Your instructions – The data that follows must be transcribed in full and exactly, minus the pictures.

Source material –
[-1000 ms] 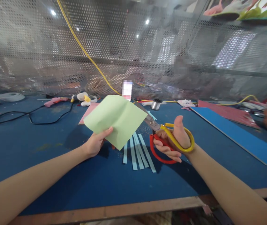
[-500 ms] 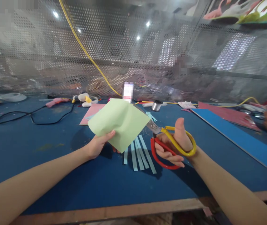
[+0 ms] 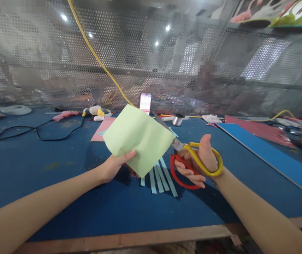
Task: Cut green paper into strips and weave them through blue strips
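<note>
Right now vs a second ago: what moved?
The left hand has carried the pale green paper sheet rightward toward the blades of the scissors, turning it slightly, so it now covers the top ends of the pale blue paper strips. Nothing was taken hold of or let go. The right hand keeps the scissors, barely shifted; the strips stayed put.

Pale green paper [image 3: 138, 138]; scissors [image 3: 193, 160] with red-and-yellow handles.
</note>
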`<state>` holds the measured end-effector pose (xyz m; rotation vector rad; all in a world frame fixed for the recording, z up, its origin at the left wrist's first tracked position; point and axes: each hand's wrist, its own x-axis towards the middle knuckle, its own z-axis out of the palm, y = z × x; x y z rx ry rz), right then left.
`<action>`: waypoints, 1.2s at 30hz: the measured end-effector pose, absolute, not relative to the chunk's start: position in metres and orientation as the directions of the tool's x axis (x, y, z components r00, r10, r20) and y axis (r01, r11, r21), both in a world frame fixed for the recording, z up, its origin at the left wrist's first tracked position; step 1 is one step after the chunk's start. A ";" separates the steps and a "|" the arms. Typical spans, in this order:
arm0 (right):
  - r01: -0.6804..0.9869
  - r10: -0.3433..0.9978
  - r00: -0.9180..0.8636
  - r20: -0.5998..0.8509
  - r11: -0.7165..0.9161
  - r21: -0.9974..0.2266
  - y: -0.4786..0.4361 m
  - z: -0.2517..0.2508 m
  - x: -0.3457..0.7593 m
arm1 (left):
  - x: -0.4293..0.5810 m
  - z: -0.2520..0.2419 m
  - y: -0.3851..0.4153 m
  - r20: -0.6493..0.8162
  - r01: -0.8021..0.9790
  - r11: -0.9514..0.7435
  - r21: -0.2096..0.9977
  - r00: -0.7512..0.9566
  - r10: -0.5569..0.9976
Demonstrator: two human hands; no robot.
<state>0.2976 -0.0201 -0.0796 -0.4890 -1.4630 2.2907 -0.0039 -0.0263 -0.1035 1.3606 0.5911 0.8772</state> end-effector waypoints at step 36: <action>0.032 0.490 -0.860 -0.145 -0.231 -0.972 -0.027 -0.062 0.296 | -0.013 -0.092 -0.014 -0.119 -0.437 0.229 0.870 0.264 0.957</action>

Problem solution –
[-1000 ms] 
[-500 ms] 
[+0 ms] 
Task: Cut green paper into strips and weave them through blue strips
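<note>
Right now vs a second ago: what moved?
The left hand has carried the pale green paper sheet rightward toward the blades of the scissors, turning it slightly, so it now covers the top ends of the pale blue paper strips. Nothing was taken hold of or let go. The right hand keeps the scissors, barely shifted; the strips stayed put.

Pale green paper [image 3: 138, 138]; scissors [image 3: 193, 160] with red-and-yellow handles.
</note>
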`<state>` holds the measured end-effector pose (xyz m; rotation vector rad; all in a world frame fixed for the recording, z up, its origin at the left wrist's first tracked position; point and axes: each hand's wrist, its own x-axis towards the middle knuckle, its own z-axis out of the palm, y = z × x; x y z rx ry rz), right then left.
`<action>`: waypoints, 1.2s at 30hz: the measured end-effector pose, absolute, not relative to the chunk's start: position in metres and orientation as the directions of the tool's x axis (x, y, z components r00, r10, r20) and y axis (r01, r11, r21), both in a world frame fixed for the recording, z up, its origin at the left wrist's first tracked position; step 1 is one step after the chunk's start. A ";" separates the steps and a "|" the arms. Typical spans, in this order:
arm0 (right):
  - r01: -0.6804..0.9869
  - r10: -0.3433..0.9978
  - r00: -0.9180..0.8636
  - r20: -0.5998..0.8509
  - r11: -0.7165..0.9161
  - r21: -0.9974..0.2266
  - y: -0.4786..0.4361 m
  - z: -0.2517..0.2508 m
  - x: -0.3457..0.7593 m
arm1 (left):
  - x: -0.4293..0.5810 m
  - z: -0.2520..0.2419 m
  - y: -0.3851..0.4153 m
  - r20: -0.6493..0.8162
  - r01: -0.8021..0.9790
  - r11: -0.9514..0.7435
  - r21: -0.2096..0.9977
  - r00: -0.7512..0.9566
  - r10: -0.5569..0.9976
Demonstrator: two human hands; no robot.
<state>0.2976 -0.0201 -0.0796 -0.4890 -1.4630 2.2907 -0.0039 -0.0263 -0.1035 1.3606 0.5911 0.8772</state> end-effector waypoints at step 36: <action>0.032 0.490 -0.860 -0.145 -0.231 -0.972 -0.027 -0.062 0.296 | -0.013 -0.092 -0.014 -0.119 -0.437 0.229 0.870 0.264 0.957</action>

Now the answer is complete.